→ Raw data
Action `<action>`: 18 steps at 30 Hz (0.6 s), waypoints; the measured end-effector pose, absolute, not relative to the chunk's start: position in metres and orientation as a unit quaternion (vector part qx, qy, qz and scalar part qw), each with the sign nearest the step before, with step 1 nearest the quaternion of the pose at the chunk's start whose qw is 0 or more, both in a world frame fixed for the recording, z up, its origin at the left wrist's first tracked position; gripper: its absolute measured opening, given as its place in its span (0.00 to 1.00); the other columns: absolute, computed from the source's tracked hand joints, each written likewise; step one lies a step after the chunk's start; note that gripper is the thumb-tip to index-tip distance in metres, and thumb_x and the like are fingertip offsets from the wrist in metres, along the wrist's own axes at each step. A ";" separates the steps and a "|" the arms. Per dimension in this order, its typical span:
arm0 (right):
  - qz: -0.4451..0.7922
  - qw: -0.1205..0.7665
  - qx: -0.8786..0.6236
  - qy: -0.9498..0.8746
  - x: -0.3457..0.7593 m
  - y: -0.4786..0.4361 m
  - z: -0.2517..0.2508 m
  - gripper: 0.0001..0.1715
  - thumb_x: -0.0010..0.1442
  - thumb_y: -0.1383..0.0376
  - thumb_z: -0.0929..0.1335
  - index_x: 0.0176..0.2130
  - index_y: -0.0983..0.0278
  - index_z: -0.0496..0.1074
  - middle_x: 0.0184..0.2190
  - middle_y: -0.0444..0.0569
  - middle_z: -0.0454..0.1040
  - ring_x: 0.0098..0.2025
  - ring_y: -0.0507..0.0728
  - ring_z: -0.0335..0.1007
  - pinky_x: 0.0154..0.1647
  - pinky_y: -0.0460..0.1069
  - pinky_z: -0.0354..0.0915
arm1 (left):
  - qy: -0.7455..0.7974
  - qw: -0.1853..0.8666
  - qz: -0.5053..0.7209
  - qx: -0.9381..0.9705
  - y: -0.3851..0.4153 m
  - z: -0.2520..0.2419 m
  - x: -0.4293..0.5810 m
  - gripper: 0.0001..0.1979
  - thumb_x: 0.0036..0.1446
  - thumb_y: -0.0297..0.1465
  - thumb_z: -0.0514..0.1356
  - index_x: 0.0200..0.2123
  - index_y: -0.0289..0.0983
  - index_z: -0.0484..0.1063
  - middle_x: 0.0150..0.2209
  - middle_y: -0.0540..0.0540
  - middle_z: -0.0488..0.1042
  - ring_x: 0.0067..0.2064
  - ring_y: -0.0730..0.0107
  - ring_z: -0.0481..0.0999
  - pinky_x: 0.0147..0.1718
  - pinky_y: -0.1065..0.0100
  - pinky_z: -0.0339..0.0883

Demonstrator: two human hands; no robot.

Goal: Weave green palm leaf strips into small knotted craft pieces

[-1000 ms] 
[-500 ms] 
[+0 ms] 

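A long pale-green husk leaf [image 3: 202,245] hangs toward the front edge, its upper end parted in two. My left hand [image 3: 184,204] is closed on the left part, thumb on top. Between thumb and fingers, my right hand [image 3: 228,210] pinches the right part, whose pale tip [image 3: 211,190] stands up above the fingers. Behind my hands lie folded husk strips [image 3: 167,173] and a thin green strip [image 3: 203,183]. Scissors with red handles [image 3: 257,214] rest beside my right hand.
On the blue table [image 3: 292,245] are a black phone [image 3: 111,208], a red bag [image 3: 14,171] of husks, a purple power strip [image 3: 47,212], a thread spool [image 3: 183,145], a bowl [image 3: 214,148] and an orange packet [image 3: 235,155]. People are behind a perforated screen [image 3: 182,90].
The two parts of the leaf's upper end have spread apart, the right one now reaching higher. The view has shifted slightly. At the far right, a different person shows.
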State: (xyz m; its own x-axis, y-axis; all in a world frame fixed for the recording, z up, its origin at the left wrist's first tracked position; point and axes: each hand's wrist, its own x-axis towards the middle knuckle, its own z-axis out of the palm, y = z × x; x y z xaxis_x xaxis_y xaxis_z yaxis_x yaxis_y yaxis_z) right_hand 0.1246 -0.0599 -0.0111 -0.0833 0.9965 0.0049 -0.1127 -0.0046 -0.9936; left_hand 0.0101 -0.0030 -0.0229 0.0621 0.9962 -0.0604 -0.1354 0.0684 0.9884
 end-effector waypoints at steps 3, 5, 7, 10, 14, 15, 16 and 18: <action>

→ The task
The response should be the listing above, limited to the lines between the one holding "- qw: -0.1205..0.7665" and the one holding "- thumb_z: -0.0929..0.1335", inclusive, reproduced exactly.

→ Answer to this exercise
  - qw: -0.1205..0.7665
  - qx: -0.8786..0.6236
  - qy: -0.9498..0.8746
  - x: -0.3457..0.7593 m
  - y: -0.4786..0.4361 m
  - z: -0.2517..0.2508 m
  - gripper: 0.0001..0.1715
  - thumb_x: -0.0010..0.1442
  - thumb_y: -0.1383..0.0376
  - thumb_z: -0.0929..0.1335

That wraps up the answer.